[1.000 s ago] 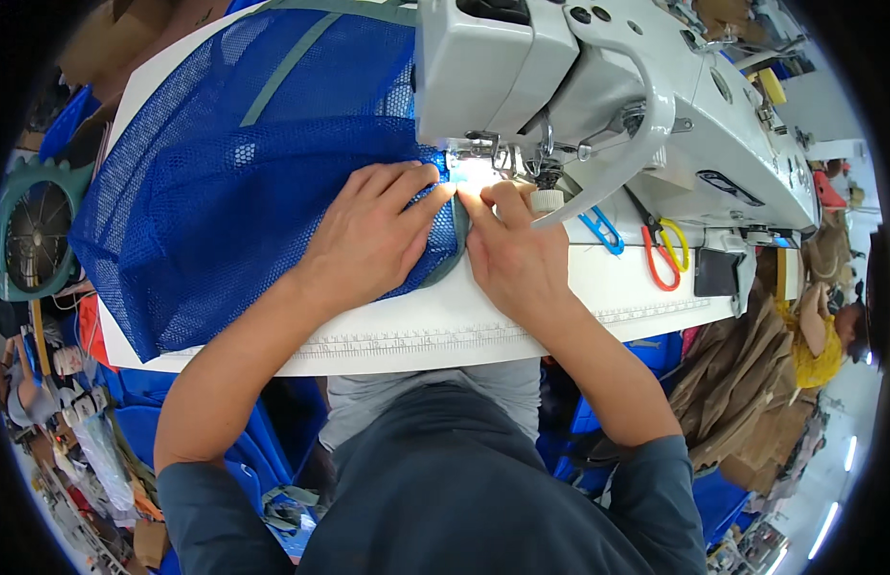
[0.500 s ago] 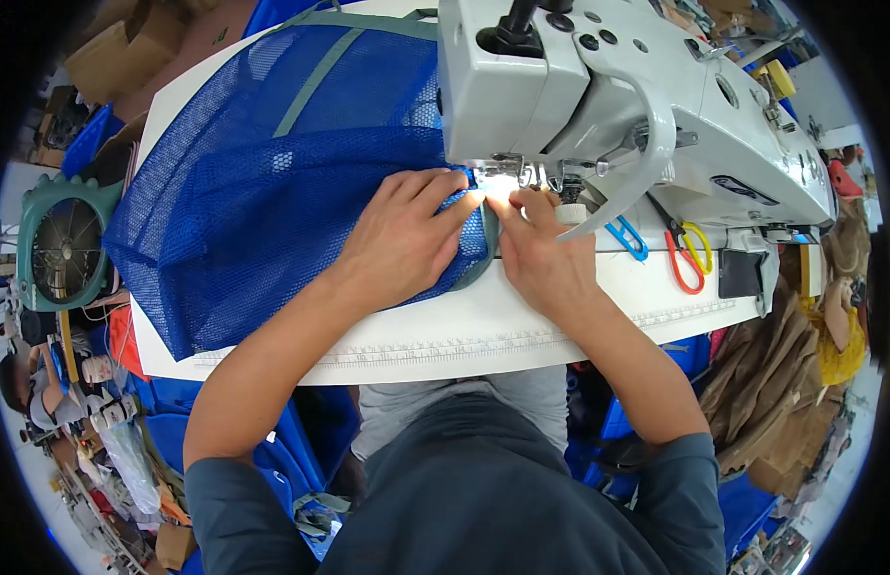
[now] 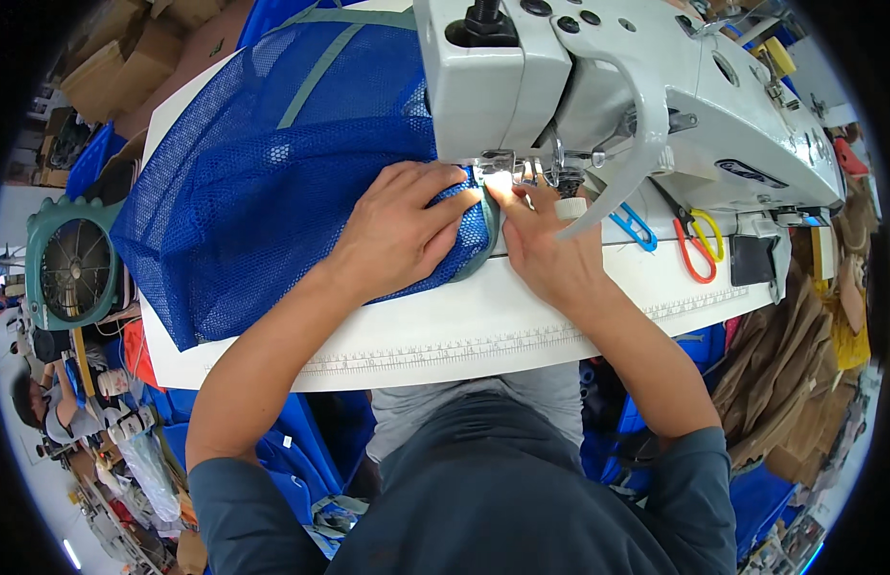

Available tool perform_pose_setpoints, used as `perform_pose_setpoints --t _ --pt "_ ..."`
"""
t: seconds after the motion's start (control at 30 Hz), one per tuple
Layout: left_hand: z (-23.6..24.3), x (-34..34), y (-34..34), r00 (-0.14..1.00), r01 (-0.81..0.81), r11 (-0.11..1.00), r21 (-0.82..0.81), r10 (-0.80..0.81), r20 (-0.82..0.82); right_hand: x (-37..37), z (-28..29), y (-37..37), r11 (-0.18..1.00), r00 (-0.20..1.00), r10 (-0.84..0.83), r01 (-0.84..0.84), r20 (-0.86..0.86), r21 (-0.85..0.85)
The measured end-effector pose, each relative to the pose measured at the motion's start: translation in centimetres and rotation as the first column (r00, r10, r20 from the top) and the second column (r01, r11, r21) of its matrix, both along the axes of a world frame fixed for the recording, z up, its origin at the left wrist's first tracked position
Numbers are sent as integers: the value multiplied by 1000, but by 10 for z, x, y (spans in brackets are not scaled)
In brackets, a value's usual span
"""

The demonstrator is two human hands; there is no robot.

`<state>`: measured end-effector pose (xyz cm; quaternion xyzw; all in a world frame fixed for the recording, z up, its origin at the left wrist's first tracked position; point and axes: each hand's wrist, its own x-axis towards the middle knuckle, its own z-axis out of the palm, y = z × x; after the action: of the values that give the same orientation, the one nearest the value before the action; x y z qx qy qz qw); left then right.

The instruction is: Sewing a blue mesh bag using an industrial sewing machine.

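A blue mesh bag (image 3: pixel 273 201) with grey-green trim (image 3: pixel 485 251) lies across the left of the table, its edge at the lit needle area of a white sewing machine (image 3: pixel 493 91). My left hand (image 3: pixel 397 225) rests on the mesh, its curled fingers holding it beside the presser foot (image 3: pixel 502 165). The left index and middle fingertips are closest to the foot. On the other side, my right hand (image 3: pixel 550 235) has its fingers drawn in at the trimmed edge, the index fingertip just by the foot. Machine parts partly hide the other right fingers.
Red-and-yellow-handled scissors (image 3: pixel 694 251) and a blue-handled tool (image 3: pixel 635 228) lie right of my right hand. A printed ruler scale (image 3: pixel 445 347) runs along the table's front. At left stands a green fan (image 3: pixel 73 264); brown cloth (image 3: pixel 775 374) hangs at right.
The whole view has shifted slightly. Both hands stay by the presser foot, and more of the mesh edge shows between them. The right fingers have shifted a little at the foot.
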<state>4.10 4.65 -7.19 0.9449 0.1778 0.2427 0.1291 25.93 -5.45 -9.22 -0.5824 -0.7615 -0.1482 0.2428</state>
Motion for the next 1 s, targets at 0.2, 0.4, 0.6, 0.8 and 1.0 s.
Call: perform_pose_setpoints --t 0.2,0.4,0.6,0.8,1.0 --pt "7 0 -2 995 -8 1000 12 9 -98 0 2 -1 1000 1000 20 -19 -22 11" --pt "5 2 -3 996 -28 999 42 31 -86 -1 1 -2 999 998 -31 32 48 -19" --pt "4 3 2 998 -23 999 41 25 -55 1 -3 3 998 999 -20 17 50 53" --pt "3 4 6 998 -22 999 37 25 -63 2 -6 4 1000 1000 -16 16 -1 10" --pt "11 1 10 991 -5 1000 -5 4 -131 2 -2 7 999 999 -46 46 -22 -3"
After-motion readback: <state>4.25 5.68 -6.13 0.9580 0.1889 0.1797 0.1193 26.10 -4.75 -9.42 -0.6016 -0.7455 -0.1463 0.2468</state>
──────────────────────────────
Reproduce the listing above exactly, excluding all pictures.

[1.000 s ago] 
[0.500 s ago] 
[now] 

Available tool perform_pose_setpoints, used as `perform_pose_setpoints --t _ --pt "_ ..."`
"""
t: seconds after the motion's start (control at 30 Hz), one per tuple
Layout: left_hand: z (-23.6..24.3), x (-34..34), y (-34..34), r00 (-0.14..1.00), r01 (-0.81..0.81), r11 (-0.11..1.00), r21 (-0.82..0.81), r10 (-0.80..0.81), r20 (-0.82..0.82); right_hand: x (-37..37), z (-28..29), y (-37..37), r11 (-0.18..1.00), r00 (-0.20..1.00), r10 (-0.84..0.83), r01 (-0.84..0.84), r20 (-0.86..0.86), r21 (-0.85..0.85)
The measured end-effector pose, each relative to the pose measured at the motion's start: translation in centimetres and rotation as the first column (r00, r10, r20 from the top) and the second column (r01, r11, r21) of its matrix, both along the axes of a world frame fixed for the recording, z up, its origin at the left wrist's first tracked position
Numbers are sent as integers: the value multiplied by 1000, but by 10 for z, x, y (spans in brackets are not scaled)
In brackets, a value's usual span
"""

The demonstrator is two human hands; there is no robot.

`<state>`: measured end-effector pose (xyz cm; quaternion xyzw; all in a world frame fixed for the recording, z up, its origin at the left wrist's first tracked position; point and axes: each hand's wrist, its own x-axis towards the middle knuckle, its own z-axis out of the palm, y = z × x; after the action: of the values that give the same orientation, the one nearest the value before the action; x y z qx qy qz qw); left then right.

The instruction is: Sewing a blue mesh bag using an industrial sewing machine.

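A blue mesh bag (image 3: pixel 273 201) with grey-green trim (image 3: pixel 485 251) lies across the left of the table, its edge at the lit needle area of a white sewing machine (image 3: pixel 493 91). My left hand (image 3: pixel 397 225) rests on the mesh, its curled fingers holding it beside the presser foot (image 3: pixel 502 165). The left index and middle fingertips are closest to the foot. On the other side, my right hand (image 3: pixel 550 235) has its fingers drawn in at the trimmed edge, the index fingertip just by the foot. Machine parts partly hide the other right fingers.
Red-and-yellow-handled scissors (image 3: pixel 694 251) and a blue-handled tool (image 3: pixel 635 228) lie right of my right hand. A printed ruler scale (image 3: pixel 445 347) runs along the table's front. At left stands a green fan (image 3: pixel 73 264); brown cloth (image 3: pixel 775 374) hangs at right.
The whole view has shifted slightly. Both hands stay by the presser foot, and more of the mesh edge shows between them. The right fingers have shifted a little at the foot.
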<state>4.10 4.65 -7.19 0.9449 0.1778 0.2427 0.1291 25.93 -5.45 -9.22 -0.5824 -0.7615 -0.1482 0.2428</state>
Motion for the next 1 s, targets at 0.2, 0.4, 0.6, 0.8 and 1.0 s.
Call: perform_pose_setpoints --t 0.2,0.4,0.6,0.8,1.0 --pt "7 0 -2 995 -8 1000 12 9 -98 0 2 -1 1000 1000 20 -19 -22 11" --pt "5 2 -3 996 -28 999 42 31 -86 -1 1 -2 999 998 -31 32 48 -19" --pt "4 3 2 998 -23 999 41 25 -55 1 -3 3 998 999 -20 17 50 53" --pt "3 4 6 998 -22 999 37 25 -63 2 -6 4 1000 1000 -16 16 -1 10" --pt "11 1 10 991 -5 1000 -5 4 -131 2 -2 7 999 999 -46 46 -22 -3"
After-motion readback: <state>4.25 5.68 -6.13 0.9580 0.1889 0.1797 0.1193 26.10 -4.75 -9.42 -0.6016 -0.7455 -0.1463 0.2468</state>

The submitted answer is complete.